Among the better-known financiers who participated or sent representatives to Koch donor summits during Obama’s first term were Steven A. Cohen, Paul Singer, and Stephen Schwarzman. All might have been principled philosophical conservatives, with no ulterior motives, but all also had personal reasons to fear a more assertive federal government, as was expected from Obama.

Cohen’s spectacularly successful hedge fund, SAC Capital Advisors, was at the time the focus of an intense criminal investigation into insider trading. Prosecutors described his firm, which was based in Stamford, Connecticut, as “a veritable magnet of market cheaters.” Forbes valued Cohen’s fortune at one point at $10.3 billion, making his checkbook a formidable political weapon.

Paul Singer, whose fortune Forbes estimated at $1.9 billion, ran the hugely lucrative hedge fund Elliott Management. Dubbed a vulture fund by critics, it was controversial for buying distressed debt in economically failing countries at a discount and then taking aggressive legal action to force the strapped nations, which had expected their loans to be forgiven, to instead pay him back at a profit. Although Singer insisted that he didn’t buy debt from the poorest of the poor nations, his methods, while highly lucrative, brought public scorn and government scrutiny. Even New York’s tabloid newspapers chimed in. After Singer supported the campaign of the former New York mayor Rudolph Giuliani, a July 2007 New York Post story was headlined “Rudy’s ‘Vulture’ $$ Man” with the subhead “Profits Off Poor.” Singer described himself as a Goldwater free-enterprise conservative, and he contributed generously to promoting free-market ideology, but at the same time his firm reportedly sought unusual government help in squeezing several desperately impoverished governments, a contradiction that applied to many participants in the Koch donor network.

Stephen Schwarzman, who was in general less of a political activist than Singer, might have first become involved in the Kochs’ political enterprise out of happenstance. In 2000, he paid $37 million for the palatial triplex that had previously belonged to John D. Rockefeller Jr. at 740 Park Avenue, the same Manhattan co-op building in which David Koch bought an apartment three years later. By the time Obama was elected, Schwarzman had become something of a poster boy for Wall Street excess. As Chrystia Freeland writes in her book Plutocrats, the June 21, 2007, initial public offering of stock in Blackstone, his phenomenally successful private equity company, “marked the date when America’s plutocracy had its coming-out party.” By the end of the day, Schwarzman had made $677 million from selling shares, and he retained additional shares then valued at $7.8 billion.

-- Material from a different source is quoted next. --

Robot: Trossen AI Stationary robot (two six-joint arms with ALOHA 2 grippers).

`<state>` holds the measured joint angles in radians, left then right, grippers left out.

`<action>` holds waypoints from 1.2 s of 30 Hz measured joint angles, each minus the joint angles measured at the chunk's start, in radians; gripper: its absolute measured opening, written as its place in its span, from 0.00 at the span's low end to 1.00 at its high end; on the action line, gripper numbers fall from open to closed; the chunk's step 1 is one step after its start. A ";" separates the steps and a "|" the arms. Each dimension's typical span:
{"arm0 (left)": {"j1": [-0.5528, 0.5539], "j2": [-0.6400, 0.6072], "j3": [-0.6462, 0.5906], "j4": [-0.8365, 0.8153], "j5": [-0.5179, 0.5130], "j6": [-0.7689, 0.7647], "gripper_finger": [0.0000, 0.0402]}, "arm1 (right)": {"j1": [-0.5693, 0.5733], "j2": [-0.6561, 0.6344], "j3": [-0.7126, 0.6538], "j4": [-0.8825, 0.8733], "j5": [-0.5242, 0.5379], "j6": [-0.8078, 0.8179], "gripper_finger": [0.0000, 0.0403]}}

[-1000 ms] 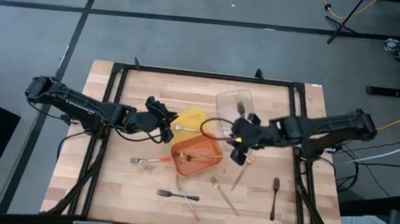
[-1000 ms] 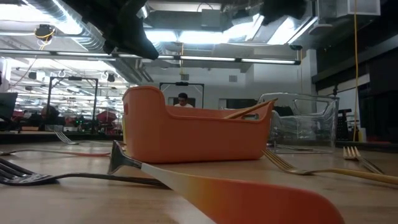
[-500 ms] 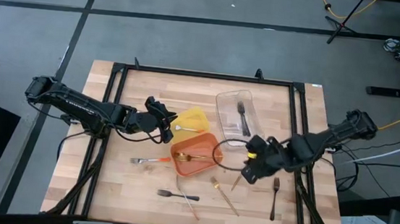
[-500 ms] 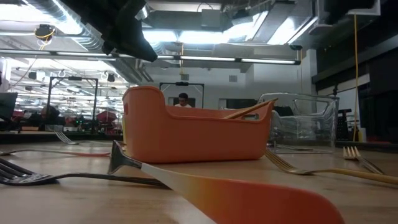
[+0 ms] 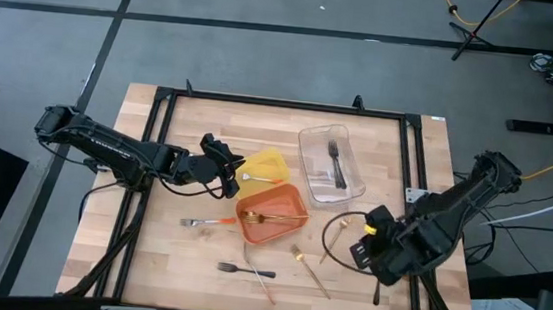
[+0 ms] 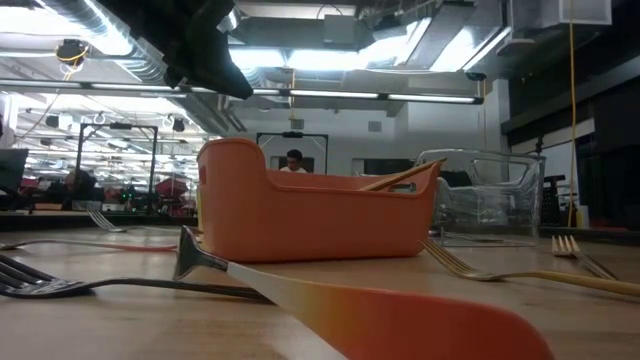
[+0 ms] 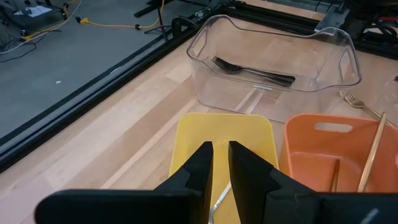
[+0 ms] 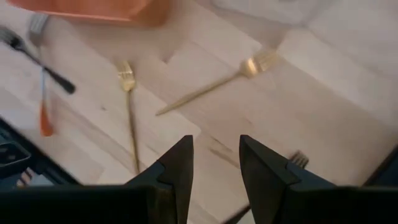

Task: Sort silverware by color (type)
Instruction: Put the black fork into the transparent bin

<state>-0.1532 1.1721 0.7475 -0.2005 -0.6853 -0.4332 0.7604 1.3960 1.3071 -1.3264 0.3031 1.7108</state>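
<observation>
1. High view shows you the silverware half sorted: a black fork (image 5: pixel 335 163) lies in the clear tray (image 5: pixel 353 187) toward the far right of the bench (image 5: pixel 176 267), gold forks (image 5: pixel 267 217) lie in the orange tray (image 5: pixel 249 234) at mid-bench, and a light utensil (image 5: pixel 256 176) rests in the yellow tray (image 5: pixel 265 160) just beside it. Each tray seems to stand for one colour.
2. Loose pieces remain near the front edge: an orange-handled fork (image 5: pixel 206 222) left of the orange tray, a black fork (image 5: pixel 245 270) and a pale piece crossing it, a gold fork (image 5: pixel 309 269), another gold fork (image 5: pixel 339 225), and a black fork (image 5: pixel 377 288) largely under the right arm near the front right corner.
3. Your right hand (image 5: pixel 375 264) hovers above that front right area, fingers (image 8: pixel 177 168) parted with nothing between them. In the right wrist view a fork's tines (image 8: pixel 299 159) show just past them, so I judge it is lining up on that black fork, which belongs in the clear tray.
4. Your left hand (image 5: pixel 225 166) waits over the near end of the yellow tray, fingers (image 7: pixel 198 167) a narrow gap apart and empty; the light utensil lies in the tray beneath them, likely why it is parked there.
</observation>
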 joint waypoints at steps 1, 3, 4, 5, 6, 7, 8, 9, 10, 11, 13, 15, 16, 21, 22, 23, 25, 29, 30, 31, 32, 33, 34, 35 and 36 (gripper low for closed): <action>0.000 0.000 0.000 0.000 0.000 0.000 0.11 | 0.014 0.000 -0.014 0.001 -0.001 0.038 0.30; 0.000 0.000 0.000 0.000 0.000 0.000 0.11 | 0.044 0.001 -0.044 0.000 -0.014 0.114 0.30; 0.000 0.000 0.000 0.000 0.000 0.000 0.11 | 0.057 0.001 -0.059 0.001 -0.024 0.150 0.30; 0.000 0.000 0.000 0.000 0.000 0.000 0.11 | 0.070 0.001 -0.073 0.001 -0.041 0.184 0.30; 0.000 0.000 0.000 0.000 0.000 0.000 0.11 | 0.082 0.001 -0.088 0.000 -0.063 0.218 0.30; 0.000 0.000 0.000 0.000 0.000 0.000 0.11 | 0.094 0.001 -0.101 0.000 -0.086 0.250 0.30; 0.000 0.000 0.000 0.000 0.000 0.000 0.11 | 0.106 0.001 -0.116 0.001 -0.112 0.283 0.30; 0.000 0.000 0.000 0.000 0.000 0.000 0.11 | 0.117 0.001 -0.129 0.001 -0.139 0.312 0.30; 0.000 0.000 0.000 0.000 0.000 0.000 0.11 | 0.128 0.001 -0.140 0.001 -0.163 0.340 0.30; 0.000 0.000 0.000 0.000 0.000 0.000 0.11 | 0.139 0.001 -0.152 0.002 -0.184 0.369 0.30; 0.000 0.000 0.000 0.000 0.000 0.000 0.11 | 0.160 0.001 -0.178 0.003 -0.215 0.422 0.30; 0.000 0.000 0.000 0.000 0.000 0.000 0.11 | 0.179 0.001 -0.205 0.020 -0.232 0.457 0.30; 0.000 0.000 0.000 0.000 0.000 0.000 0.11 | 0.186 0.001 -0.218 0.036 -0.237 0.463 0.30; 0.000 0.000 0.000 0.000 0.000 0.000 0.11 | 0.205 0.001 -0.289 0.149 -0.247 0.458 0.30; 0.000 0.000 0.000 0.000 0.000 0.000 0.11 | 0.205 0.001 -0.303 0.173 -0.251 0.456 0.30; 0.000 0.000 0.000 0.000 0.000 0.000 0.11 | 0.205 0.001 -0.316 0.193 -0.254 0.455 0.30; 0.000 0.000 0.000 0.000 0.000 0.000 0.11 | 0.205 0.001 -0.342 0.218 -0.265 0.455 0.30; 0.000 0.000 0.000 0.000 0.000 0.000 0.11 | 0.201 0.001 -0.399 0.284 -0.271 0.457 0.30; 0.000 0.000 0.000 0.000 0.000 0.000 0.11 | 0.201 0.001 -0.411 0.301 -0.270 0.457 0.30; 0.000 0.000 0.000 -0.001 0.000 0.000 0.11 | 0.201 0.001 -0.422 0.313 -0.270 0.457 0.30; 0.000 0.000 0.000 0.000 0.000 0.000 0.11 | 0.201 0.000 -0.434 0.327 -0.270 0.457 0.30; 0.000 0.000 0.000 -0.001 0.000 0.000 0.11 | 0.201 0.001 -0.446 0.346 -0.270 0.457 0.30; 0.000 0.000 0.000 0.000 0.000 0.000 0.11 | 0.201 0.001 -0.456 0.364 -0.271 0.458 0.30; 0.000 0.000 0.000 -0.001 0.000 0.000 0.11 | 0.201 0.001 -0.465 0.375 -0.270 0.458 0.30; 0.000 0.000 0.000 0.000 0.000 0.000 0.11 | 0.201 0.001 -0.475 0.386 -0.271 0.458 0.30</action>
<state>-0.1529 1.1725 0.7475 -0.2008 -0.6853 -0.4332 0.9619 1.3968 0.8324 -0.9402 0.0326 2.1685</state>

Schwarzman’s stunning payday made a huge and not entirely favorable impression in Washington. Soon after, Democrats began criticizing the carried-interest tax loophole and other accounting gimmicks that helped financiers amass so much wealth. In the wake of the 2008 market crash, as Obama and the Democrats began talking increasingly about Wall Street reforms, financiers like Schwarzman, Cohen, and Singer who flocked to the Koch seminars had much to lose.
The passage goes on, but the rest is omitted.